= Esnaf =

Turkish word for tradespeople

Esnaf is a Turkish word which means "corporation". During the Early Modern Period belonging to a guild gave people a voice and was an important part of one's identity. Handicraft producers were linked to one another by a range of social, political, and economic ties. Guilds varied among societies, social class, and genders. There were many misconceptions, differences, as well as similarities between Europe and the Ottoman Empire. There were hierarchies within guilds; sometimes they shared tools, worked together, or worked alone.

==History==
In the Early Modern Period, collective identity was mainly established by normative framework, but was also a result of the process of interaction itself, and could be manipulated according to the circumstances. During the fourteenth and fifteenth centuries the Islamic state created a system, based upon an open- minded interpretation of Islam's attitude toward rival monotheists that allowed inclusion for the Christians and Jews who populated the conquered lands of Anatolia and the Balkans. The uprising of Istanbul in 1651 was a successful protest against dominant authority. The people marched on the palace and got a powerful religious leader on their side in order to get the vizier to step down. They made their voices heard as a group within their guild, and gave people a sense of pride to belong to a guild.
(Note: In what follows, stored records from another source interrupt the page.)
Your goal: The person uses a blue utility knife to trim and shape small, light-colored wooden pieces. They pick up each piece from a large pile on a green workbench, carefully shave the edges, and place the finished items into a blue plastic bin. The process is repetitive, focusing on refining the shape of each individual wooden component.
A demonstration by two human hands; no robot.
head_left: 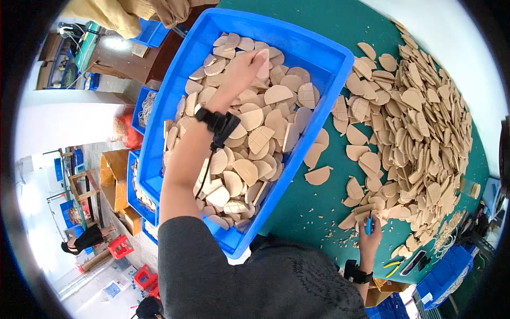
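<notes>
My left hand [245,73] reaches over the far part of a big blue plastic bin [310,41], its fingers closed on a pale half-round board piece [263,65], partly hidden by the fingers. Many loose half-round tan board pieces [245,171] fill this bin, some scored with lines. At the near right, over the green table [287,212], my right hand [370,242] is wrapped round a small blue-handled tool [368,225]. The tool's working end is hard to make out against the tan pieces beside it. Black straps circle both my wrists.
A large heap of half-round pieces [425,122] covers the table's right side. Small scraps [332,228] lie near my right hand. Yellow-handled pliers [394,267] and a phone-like dark object [411,263] rest at the near right edge. Red stools [120,246] and another person [87,239] are off left.
</notes>
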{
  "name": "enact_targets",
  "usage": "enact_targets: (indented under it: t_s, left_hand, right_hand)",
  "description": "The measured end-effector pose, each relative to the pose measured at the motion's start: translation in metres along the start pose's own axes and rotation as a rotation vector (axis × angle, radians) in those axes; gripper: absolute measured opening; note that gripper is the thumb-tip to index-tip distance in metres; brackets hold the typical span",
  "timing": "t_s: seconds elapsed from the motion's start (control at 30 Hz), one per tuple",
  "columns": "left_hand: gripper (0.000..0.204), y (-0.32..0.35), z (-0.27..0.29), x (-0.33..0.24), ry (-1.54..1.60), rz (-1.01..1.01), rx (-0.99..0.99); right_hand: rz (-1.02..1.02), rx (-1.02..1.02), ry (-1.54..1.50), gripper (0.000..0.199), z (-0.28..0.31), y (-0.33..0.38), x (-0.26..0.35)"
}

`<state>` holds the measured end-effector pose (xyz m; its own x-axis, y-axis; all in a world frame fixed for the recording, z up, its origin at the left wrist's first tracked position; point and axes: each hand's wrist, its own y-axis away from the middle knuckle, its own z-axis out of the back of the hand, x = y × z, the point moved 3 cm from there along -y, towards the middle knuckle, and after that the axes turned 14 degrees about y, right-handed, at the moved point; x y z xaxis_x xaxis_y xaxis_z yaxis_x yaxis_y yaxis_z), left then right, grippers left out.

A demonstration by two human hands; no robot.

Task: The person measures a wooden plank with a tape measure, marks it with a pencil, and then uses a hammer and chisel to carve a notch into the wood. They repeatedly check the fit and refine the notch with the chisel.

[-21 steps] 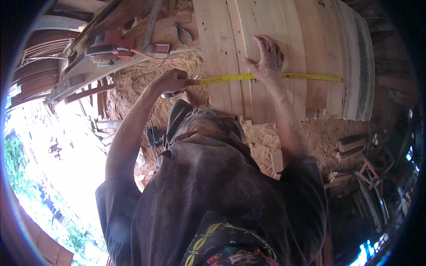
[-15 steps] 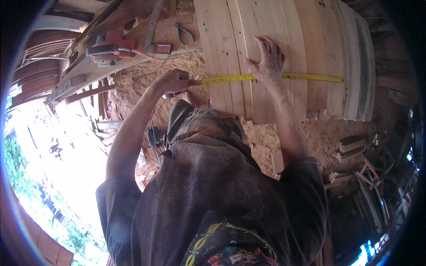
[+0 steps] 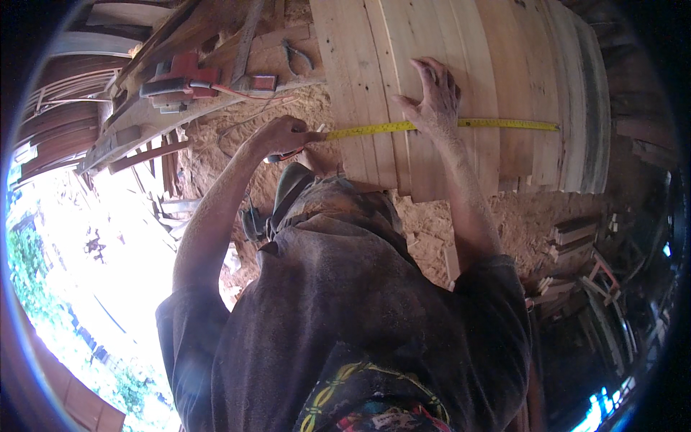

Economic activity within guilds was controlled by political powers.

==Misconceptions==
Contrary to general assumption, even in the highly segmented world of the Early Modern Period, trading Diasporas did not simply act as middlemen within dominant societies, but also developed durable commercial ties with other merchant groups outside any institutional structure. Not all workers were equal among guilds; many of them had hierarchies which varied among different regions. "There might be four or five different shoemakers". Being a part of a guild was a great way for people to create compositions; it became a major part of one's identity. It was assumed that guilds declined due to repressed innovations but in all truth guilds declined mainly due to political issues. Political authorities were very much a part of production within guilds and controlled all economic factors involved. The prosperity and commercial success of merchants were both a cause and consequence of their domination of urban politics. Guilds are often associated with the medieval times in nature but guilds have been along for a long time; even prior the medieval era. Guilds are often associated with Europe only as well, but in fact guilds were a massive part of the Ottoman Empire too. Guilds within the Ottoman Empire and Europe had both their similarities and differences.

==Europe==
Metal products created a significant share of the goods handled by European merchants; but their most important commodities were raw and finished cloth. Guilds were mainly male dominated but wives and servants still played an important role in production. In some cases woman could even hold formal positions and widows could inherit. Stocking knitting became a common livelihood for the poor in numerous parts of Europe, because it required more or less no capital investment; knitters would use yearn from their own sheep or yarn given by merchants. All social classes were allowed, but there still was an evident hierarchy within the guilds. Although, religion was more exclusive; therefore Jews were marginalized. Europe was a very spiritual economy meaning people took care of each other and would help when one another when they could. For example, there were charitable services. Around 1560, Antwerp reached its peak of its success just before the revolt of the Netherlands.

==Ottoman Empire==
In the Ottoman Empire many young woman were hired to unwind cocoon, spin silk threads, and weave. Also, there were many woman groups outside of guilds such as cloth makers. Woman would exchange good among each other within female markets. In the late sixteenth century estates of peasant woman living near Konya and owning some jewellery have been stumbled upon, which indicates market links.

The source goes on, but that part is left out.